After COVID-19...a glimpse of the future
Moving on after COVID-19, if the hospitality industry is to stay at the forefront of change it must envisage certain potential scenarios and anticipate the future before it happens. The industry, especially hotel and restaurant operators must imagine a tranche of possibilities such as the widespread use of touchless technology including electronic wallets that identify guests and paperless payment systems. Many hotels without staff, i.e. completely automated, or conversely, technologically sophisticated hotels is a foreseeable think of the near future.
Tomorrow’s consumers will have a clear idea of what they want and the price they are prepared to pay for it, they will not tolerate mis-steps or errors that jeopardize their safety and wellbeing. Tomorrow’s hospitality manager will be more business savvy and technologically enlightened. Competitive advantage no longer rests on “location, location, location” or on “knowledge, knowledge, and knowledge”. It is now “Location, knowledge and technology”.

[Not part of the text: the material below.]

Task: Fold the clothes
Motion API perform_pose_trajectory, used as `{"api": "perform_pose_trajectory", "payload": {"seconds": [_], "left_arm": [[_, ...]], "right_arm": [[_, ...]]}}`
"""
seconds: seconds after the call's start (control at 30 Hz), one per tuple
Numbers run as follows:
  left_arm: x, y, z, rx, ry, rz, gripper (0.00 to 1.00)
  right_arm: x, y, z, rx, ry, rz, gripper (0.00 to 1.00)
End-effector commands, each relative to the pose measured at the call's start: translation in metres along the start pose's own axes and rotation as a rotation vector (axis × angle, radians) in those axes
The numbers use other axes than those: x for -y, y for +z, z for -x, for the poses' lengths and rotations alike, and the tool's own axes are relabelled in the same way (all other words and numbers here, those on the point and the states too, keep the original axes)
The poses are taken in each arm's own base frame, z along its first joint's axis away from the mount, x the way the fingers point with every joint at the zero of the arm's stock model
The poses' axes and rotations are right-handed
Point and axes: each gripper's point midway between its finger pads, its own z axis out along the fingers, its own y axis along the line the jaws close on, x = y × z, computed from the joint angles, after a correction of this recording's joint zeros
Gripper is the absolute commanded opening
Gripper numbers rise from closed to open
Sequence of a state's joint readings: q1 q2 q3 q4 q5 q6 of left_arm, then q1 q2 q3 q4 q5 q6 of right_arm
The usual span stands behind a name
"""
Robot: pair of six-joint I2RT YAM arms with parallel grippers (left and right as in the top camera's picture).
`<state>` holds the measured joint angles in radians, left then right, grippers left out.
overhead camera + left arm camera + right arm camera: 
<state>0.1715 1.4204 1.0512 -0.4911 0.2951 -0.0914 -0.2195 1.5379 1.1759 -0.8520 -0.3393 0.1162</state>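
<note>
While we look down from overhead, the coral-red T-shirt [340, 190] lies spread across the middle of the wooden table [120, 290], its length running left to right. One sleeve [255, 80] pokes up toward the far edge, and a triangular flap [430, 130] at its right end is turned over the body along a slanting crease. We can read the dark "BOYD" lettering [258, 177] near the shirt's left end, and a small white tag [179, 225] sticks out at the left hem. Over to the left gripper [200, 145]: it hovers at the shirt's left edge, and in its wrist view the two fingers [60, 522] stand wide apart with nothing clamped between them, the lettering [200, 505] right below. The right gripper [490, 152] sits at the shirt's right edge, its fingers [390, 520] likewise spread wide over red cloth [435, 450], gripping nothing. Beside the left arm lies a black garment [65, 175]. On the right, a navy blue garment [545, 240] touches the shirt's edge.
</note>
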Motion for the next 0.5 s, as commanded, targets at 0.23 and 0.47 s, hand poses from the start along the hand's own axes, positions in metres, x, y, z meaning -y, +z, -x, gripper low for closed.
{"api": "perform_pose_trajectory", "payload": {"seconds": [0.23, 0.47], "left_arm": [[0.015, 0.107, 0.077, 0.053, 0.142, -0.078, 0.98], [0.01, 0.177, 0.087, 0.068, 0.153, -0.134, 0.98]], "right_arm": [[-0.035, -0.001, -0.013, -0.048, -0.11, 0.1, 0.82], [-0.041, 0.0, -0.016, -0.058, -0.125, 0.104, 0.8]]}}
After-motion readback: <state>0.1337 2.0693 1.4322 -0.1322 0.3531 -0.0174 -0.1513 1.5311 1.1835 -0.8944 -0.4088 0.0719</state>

With reduced levels of customer / staff face-to-face interactions owing to anti-COVID-19 safety measures, one needs to consider that:-
- First impressions on arrival has shifted from guest engagement to a ‘no touch-keep your distance’ paradigm. Kerb appeal though, will remain.
- Digital communication has leapt from ‘niche’ to ‘necessary’.
- Ease of getting to one’s room will erase several ‘touch-points’ during the hotel entry and check-in journey.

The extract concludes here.